Before I started working with birds some twenty odd years ago, I spent much of my life as a commercial photographer with studios in downtown Toronto. That was back in the days of film and retouchers and before images could be manipulated with simple keystrokes. Back then, you took the picture after all the manual adjustments and then waited a day with fingers crossed until you could see the results. Now we get to select the keepers before we even put the camera down. The point is, our modern world of instant results does not apply to Whooping crane conservation.
The milestones of a wildlife reintroduction like this one are measured in days, months, years and even decades. Thirty days of incubation are needed before vulnerable eggs can hatch and it takes three months before the chicks fledge and can safely fly away from danger. A population viability analysis uses data; such as how many individuals survive their first year of freedom when they have presumably learned the ways of the wild. Data collected thereafter include annual survival rates until they reach breeding age, which for Whooping cranes is generally around five years.
Since the beginning, our primary target has been survival to breeding age, which is a lot like waiting five years to see how your pictures turned out. Reaching the goal of a self-sustaining population for such a long-lived and slow-to-reproduce species can take 30 years if it all goes according to plan. It is no job for the impatient.
The other problem we have in trying to predict the outcome is sample size. Just as you can’t ask one person about their political opinions and consider it a representative poll, you can’t observe the behavior of a few birds and expect them all to behave in the same manner.

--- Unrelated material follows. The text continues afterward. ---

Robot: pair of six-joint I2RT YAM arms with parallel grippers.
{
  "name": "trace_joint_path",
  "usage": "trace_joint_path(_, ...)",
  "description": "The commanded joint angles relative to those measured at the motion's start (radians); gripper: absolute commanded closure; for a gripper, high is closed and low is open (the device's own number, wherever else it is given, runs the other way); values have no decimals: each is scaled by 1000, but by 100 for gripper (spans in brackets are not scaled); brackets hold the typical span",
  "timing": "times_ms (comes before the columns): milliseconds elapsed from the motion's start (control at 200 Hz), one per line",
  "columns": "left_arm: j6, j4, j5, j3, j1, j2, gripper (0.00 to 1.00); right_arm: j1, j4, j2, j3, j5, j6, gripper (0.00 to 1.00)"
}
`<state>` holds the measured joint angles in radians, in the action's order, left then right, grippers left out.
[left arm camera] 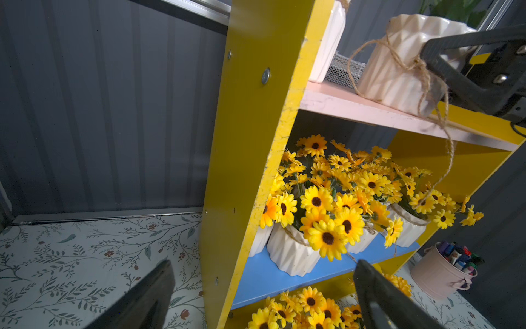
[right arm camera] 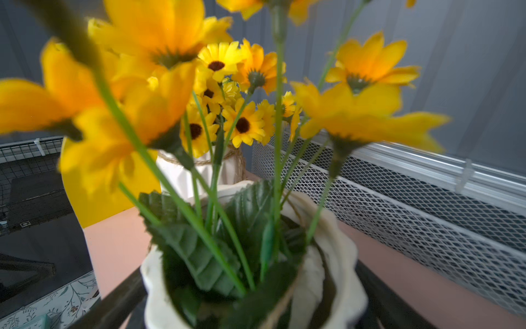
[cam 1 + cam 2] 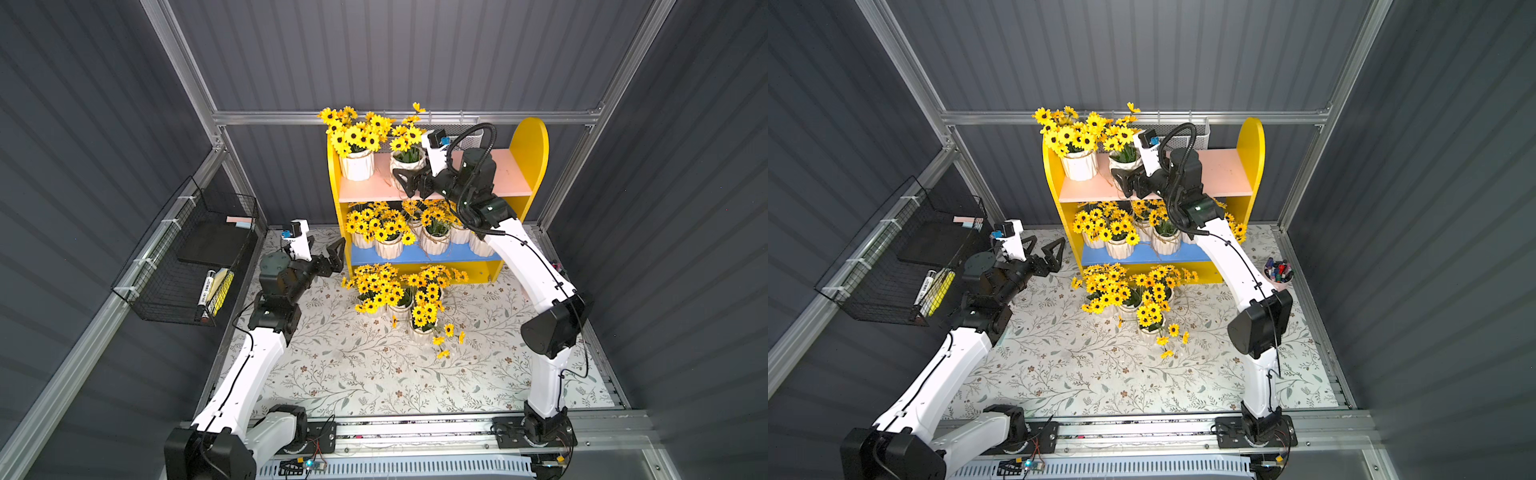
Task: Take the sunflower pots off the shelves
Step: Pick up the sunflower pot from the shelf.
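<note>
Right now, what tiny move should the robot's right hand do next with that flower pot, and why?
Probably lift the sunflower pot a little, straight up. The right gripper looks closed on it, pressing each side, while the pot seems to rest on the pink board of the shelves, so it is not off yet.

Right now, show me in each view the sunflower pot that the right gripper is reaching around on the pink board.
Both top views: sunflower pot, second from the left on the pink board.
Left wrist: sunflower pot at the board's edge, twine dangling.
Right wrist: close foreground, rim between the fingers of the right gripper.
Shared landmark: the pink board, under the pot everywhere.
</note>
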<state>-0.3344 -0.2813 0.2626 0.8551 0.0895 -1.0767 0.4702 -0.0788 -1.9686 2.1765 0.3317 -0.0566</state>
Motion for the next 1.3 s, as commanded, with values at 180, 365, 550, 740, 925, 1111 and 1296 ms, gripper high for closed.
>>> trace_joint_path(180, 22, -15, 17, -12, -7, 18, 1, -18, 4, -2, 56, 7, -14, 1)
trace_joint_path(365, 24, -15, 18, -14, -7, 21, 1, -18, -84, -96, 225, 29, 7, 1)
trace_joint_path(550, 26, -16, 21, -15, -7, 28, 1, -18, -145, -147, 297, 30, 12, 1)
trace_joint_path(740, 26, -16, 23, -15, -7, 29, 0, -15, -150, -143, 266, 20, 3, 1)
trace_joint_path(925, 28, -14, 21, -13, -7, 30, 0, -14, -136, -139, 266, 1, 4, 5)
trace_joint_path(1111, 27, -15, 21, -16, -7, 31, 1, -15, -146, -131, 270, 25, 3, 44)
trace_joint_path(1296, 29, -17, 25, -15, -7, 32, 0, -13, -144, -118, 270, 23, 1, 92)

Our ambition now is to improve the breeding capabilities of these birds and we are hoping that can be accomplished with parent-rearing. Maybe there is some maternal lesson learned during the early stages that will help them be better parents when it’s their turn to protect offspring. But releasing parent-reared juveniles is a learning curve for us too. The Rearing and Release Team within WCEP is made up of impressive experts in avian ecology. It is co-chaired by Kim Boardman of ICF who also leads the Whooping Crane Species Survival Plan (SSP) group and Scott Tidmus who just celebrated 20 years as Zoological Manager at Disney’s Animal Kingdom. There are staff from other partners with expertise from captive breeding of Whooping cranes to tracking their movements after they are released.

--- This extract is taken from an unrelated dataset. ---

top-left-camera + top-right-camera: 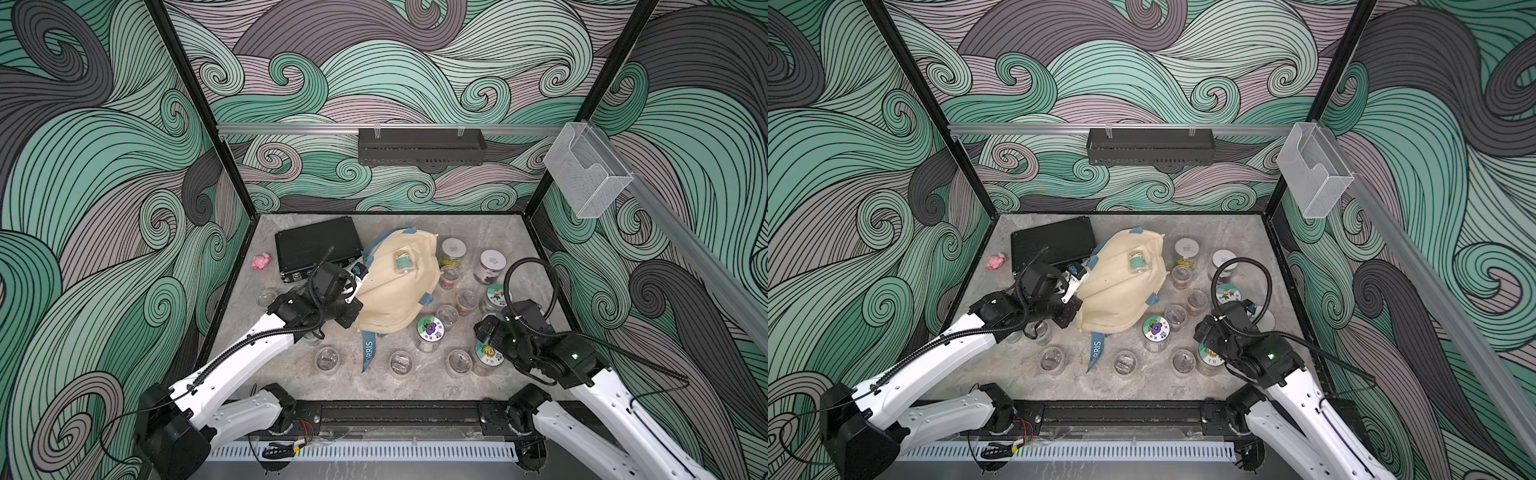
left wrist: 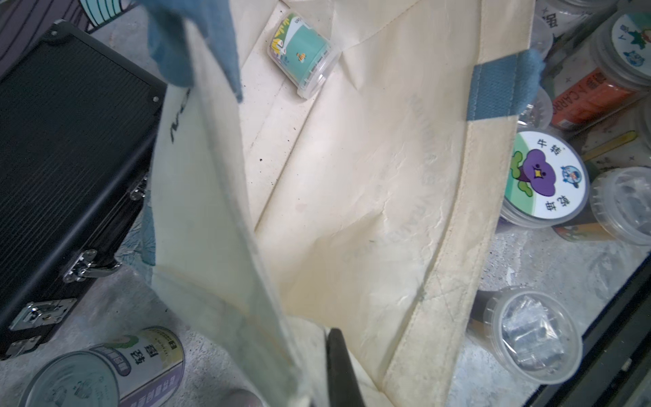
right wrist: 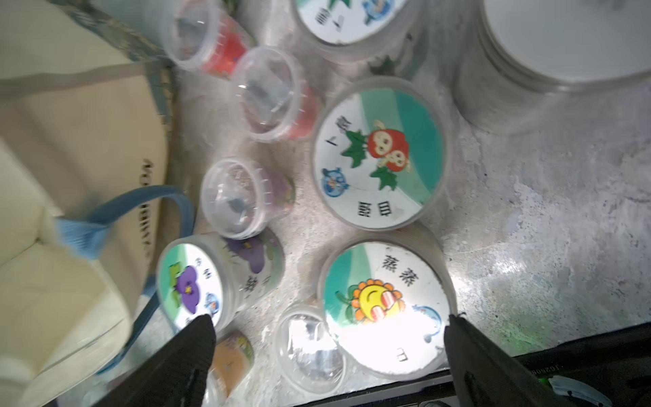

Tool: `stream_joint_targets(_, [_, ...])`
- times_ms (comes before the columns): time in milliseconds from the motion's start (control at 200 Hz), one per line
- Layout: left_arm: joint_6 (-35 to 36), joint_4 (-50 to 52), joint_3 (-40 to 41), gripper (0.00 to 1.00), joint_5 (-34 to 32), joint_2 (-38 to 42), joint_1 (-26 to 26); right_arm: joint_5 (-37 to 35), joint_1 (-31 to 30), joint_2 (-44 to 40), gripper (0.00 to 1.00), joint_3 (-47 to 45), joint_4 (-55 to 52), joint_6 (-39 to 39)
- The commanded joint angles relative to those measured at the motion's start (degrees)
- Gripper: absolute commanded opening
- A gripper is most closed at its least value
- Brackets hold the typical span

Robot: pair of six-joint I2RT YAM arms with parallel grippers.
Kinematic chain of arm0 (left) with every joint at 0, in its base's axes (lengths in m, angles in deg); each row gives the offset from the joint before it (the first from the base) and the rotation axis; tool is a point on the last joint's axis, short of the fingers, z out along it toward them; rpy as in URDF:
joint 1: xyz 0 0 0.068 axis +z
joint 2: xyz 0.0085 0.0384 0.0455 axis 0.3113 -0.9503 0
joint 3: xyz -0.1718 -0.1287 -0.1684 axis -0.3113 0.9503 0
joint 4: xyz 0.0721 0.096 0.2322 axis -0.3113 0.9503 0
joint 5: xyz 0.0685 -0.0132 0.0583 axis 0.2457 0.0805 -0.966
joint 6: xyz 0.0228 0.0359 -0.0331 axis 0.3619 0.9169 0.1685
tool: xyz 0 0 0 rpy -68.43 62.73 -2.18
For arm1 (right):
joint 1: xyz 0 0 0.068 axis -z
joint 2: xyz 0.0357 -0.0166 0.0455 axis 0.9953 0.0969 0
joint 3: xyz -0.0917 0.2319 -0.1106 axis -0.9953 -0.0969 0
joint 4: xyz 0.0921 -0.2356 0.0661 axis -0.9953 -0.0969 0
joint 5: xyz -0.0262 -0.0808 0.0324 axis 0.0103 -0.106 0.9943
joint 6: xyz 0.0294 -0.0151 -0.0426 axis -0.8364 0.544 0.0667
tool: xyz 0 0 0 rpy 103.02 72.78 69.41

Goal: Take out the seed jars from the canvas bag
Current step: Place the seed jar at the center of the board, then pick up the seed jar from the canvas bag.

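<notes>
The cream canvas bag (image 1: 399, 291) lies mid-table with its mouth held up. My left gripper (image 1: 356, 277) is shut on the bag's near edge; in the left wrist view, canvas (image 2: 370, 183) is pressed against the one black finger (image 2: 340, 366) that shows. One small seed jar with a teal label (image 2: 303, 60) lies on its side inside the bag (image 1: 1121, 291). Several seed jars stand on the table right of and in front of the bag, among them a purple-flower lid (image 1: 430, 328). My right gripper (image 3: 327, 331) hangs open above the sunflower-lid jar (image 3: 384, 310), holding nothing.
A flat black ribbed case (image 1: 318, 245) lies behind my left gripper, with a pink toy (image 1: 261, 262) to its left. A strawberry-lid jar (image 3: 380, 155) and small clear-lid jars (image 3: 232, 197) crowd the right side. More small jars (image 1: 328, 358) line the front.
</notes>
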Motion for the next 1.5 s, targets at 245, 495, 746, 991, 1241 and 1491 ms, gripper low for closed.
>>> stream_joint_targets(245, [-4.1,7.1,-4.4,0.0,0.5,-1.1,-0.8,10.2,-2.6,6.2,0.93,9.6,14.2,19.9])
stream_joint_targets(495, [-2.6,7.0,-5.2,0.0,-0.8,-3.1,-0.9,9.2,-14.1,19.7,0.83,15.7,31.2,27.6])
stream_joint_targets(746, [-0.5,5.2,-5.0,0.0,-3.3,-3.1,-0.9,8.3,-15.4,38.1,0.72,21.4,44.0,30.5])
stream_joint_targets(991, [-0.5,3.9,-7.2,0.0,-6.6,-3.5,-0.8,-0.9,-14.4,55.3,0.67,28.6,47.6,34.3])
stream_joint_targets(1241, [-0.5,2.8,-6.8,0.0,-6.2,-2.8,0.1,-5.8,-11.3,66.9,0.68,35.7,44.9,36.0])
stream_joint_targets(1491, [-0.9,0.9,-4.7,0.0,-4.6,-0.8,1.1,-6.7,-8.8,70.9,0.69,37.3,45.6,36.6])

With small sample sizes and a few years to wait for results, much of what we are doing now is the best guess of our collective knowledge. Last year was the first full-sized parent-reared release with more than just a few birds. After much discussion, it was agreed that the best place to promote an association between the chicks and the adults that we hoped would lead them south was in the open fields where the adults forage. We were worried that if we hard released the chicks, they might just fly away and the chance of making an introduction would be lost. You have to remember that parent-reared chicks are not familiar with people. You can’t just put on a costume and walk out there to lead them back and try again. So we tried putting the chicks in temporary pens before the adults got there, hoping they would interact even if it was through the wire mesh.

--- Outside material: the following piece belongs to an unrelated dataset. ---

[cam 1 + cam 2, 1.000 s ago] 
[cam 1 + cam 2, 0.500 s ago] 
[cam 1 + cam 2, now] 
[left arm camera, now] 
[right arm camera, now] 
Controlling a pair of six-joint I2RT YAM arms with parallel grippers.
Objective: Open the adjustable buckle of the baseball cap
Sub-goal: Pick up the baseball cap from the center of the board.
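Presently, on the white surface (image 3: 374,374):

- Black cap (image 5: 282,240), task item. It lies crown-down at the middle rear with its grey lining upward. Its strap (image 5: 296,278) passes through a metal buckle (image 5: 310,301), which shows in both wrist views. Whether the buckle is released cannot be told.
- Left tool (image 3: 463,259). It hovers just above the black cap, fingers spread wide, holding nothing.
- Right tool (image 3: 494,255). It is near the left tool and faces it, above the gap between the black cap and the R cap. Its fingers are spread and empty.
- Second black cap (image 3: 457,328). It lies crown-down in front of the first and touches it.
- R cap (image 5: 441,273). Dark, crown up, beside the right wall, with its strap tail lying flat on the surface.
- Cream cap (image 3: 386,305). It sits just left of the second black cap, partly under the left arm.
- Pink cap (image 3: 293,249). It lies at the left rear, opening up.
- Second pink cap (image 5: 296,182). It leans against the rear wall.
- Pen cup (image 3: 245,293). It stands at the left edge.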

Except for a few cases. It didn’t work as planned, so the chicks were let out. They would spend a good part of the day in the company of the adults but when it was time to head off to proper roosting sites, the chicks didn’t follow. In fact, we lost one on its first night of freedom as it stood alone on dry land. In total, three were lost before they migrated, mind you; one was sick and compromised before it was predated. Still that attack took place in a field, not a marsh.
This year we decided to hard release the chicks where the adults spend the night. That would afford the same opportunity to interact but if that all-important connection didn’t happen right away, at least the chicks were in good roosting habitat; which is a much safer place to spend their first night of freedom. It may have been better for the birds but access to the wetlands is not always easy for the team – especially when you are carrying a crate full of delicate cargo. Most of the wetlands in central Wisconsin are surrounded by a wall of cattails. Access to the inner marsh that the cranes prefer is not easy.
Not all of the eleven PR birds have completed a southward migration this year, but so far, we have only lost one chick and that is being attributed to a power line collision, which is unrelated to the foraging/ roosting site release strategy. In another comparison, in 2016 only one chick, number 30-16, was adopted by adults. This year, two chicks followed adults south on migration and they are still together.
That’s a solid improvement but we still have to wait five years to see how this picture turns out.